__Instructions to follow__:
Instruction for the data below: set down exactly the lines from the line with "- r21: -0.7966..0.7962" to the line with "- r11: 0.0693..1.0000", inclusive, and no others.

__Given entries__:
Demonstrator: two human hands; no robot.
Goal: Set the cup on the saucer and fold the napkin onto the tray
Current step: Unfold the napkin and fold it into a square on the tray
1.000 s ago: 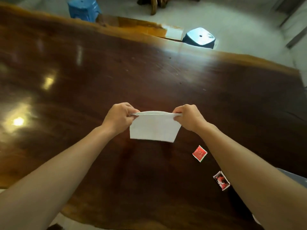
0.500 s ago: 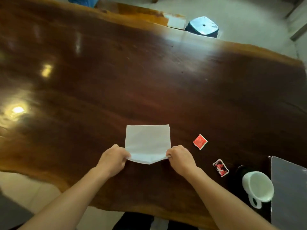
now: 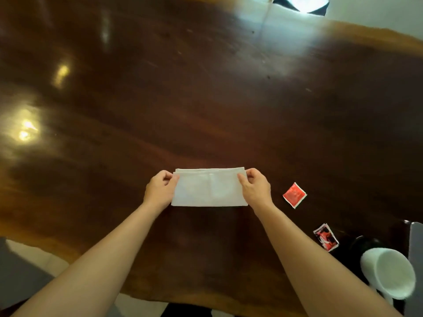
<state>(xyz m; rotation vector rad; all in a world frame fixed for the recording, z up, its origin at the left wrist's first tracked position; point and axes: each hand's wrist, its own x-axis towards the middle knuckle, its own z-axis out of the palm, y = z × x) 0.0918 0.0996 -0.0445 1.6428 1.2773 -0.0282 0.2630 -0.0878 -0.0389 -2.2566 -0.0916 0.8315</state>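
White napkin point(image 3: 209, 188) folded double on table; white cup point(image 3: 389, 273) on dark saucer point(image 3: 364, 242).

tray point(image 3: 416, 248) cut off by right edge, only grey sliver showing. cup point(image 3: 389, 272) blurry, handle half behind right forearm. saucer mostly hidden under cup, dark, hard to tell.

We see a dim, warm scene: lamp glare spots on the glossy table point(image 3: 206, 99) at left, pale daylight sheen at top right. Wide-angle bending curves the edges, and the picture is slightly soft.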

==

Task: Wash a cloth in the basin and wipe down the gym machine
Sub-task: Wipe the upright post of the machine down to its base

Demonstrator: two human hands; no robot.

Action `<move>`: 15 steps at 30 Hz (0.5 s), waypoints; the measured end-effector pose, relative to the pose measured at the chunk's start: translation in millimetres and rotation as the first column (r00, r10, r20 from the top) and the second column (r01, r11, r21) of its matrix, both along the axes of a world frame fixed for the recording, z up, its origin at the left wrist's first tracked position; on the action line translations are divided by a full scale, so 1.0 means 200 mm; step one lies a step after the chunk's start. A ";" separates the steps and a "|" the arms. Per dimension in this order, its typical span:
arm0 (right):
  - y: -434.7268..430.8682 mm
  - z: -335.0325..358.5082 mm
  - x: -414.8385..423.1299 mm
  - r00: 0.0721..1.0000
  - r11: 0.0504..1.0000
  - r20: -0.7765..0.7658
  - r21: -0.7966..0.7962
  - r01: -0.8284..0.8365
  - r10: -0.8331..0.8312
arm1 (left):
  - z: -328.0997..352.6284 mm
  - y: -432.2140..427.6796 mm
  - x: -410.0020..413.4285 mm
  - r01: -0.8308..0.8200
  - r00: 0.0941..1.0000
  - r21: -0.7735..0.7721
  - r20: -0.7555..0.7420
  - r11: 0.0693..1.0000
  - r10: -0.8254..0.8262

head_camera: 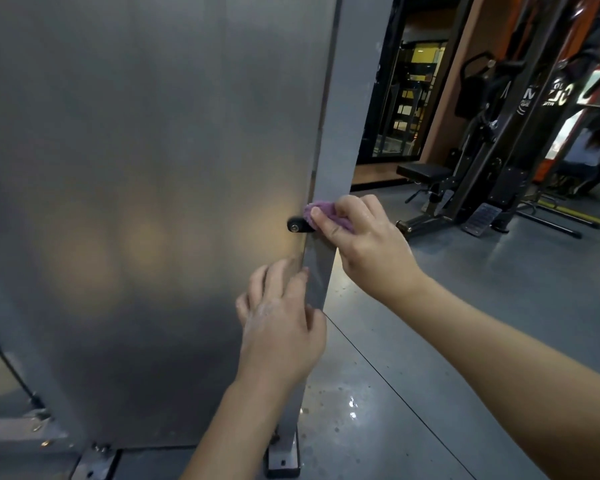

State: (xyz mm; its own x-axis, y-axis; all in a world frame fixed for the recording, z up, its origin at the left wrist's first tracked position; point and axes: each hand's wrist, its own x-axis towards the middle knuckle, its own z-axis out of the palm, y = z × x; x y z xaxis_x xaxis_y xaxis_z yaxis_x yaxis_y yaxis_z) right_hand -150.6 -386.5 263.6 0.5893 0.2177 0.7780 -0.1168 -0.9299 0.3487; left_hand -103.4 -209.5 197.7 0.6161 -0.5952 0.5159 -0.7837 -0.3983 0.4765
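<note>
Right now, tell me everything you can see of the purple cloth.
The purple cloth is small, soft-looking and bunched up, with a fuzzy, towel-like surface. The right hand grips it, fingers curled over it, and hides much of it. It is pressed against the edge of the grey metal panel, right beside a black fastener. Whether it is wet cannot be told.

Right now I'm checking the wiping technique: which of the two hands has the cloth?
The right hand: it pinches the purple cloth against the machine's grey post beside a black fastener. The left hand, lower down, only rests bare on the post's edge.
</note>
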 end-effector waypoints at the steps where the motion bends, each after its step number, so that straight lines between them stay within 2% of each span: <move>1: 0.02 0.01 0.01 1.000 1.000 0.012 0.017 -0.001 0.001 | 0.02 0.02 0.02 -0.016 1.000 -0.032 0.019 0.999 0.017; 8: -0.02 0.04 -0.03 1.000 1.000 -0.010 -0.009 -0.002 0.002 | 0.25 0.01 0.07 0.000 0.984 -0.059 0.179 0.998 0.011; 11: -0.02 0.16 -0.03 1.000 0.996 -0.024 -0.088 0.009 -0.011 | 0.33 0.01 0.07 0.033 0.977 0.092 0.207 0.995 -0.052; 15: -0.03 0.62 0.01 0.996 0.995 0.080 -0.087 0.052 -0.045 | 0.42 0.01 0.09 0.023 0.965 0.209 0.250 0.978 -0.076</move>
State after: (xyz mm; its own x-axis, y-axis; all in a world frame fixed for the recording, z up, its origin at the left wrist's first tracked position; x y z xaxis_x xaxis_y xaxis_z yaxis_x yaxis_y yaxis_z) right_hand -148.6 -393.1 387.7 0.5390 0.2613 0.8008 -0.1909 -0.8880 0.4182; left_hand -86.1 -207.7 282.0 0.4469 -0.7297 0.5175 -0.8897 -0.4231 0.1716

__Your solution__:
  - r21: -0.7966..0.7962
  - r01: -0.8284..0.8365
  - r10: -0.8331..0.8312
arm1 (left):
  - z: -328.0997..352.6284 mm
  - y: -432.2140..427.6796 mm
  - x: -410.0020..413.4285 mm
  - r01: -0.8308..0.8200
  - r00: 0.0941..1.0000
  - r21: -0.7735..0.7721
  - r20: -0.7555..0.7420
  - r11: 0.0693..1.0000

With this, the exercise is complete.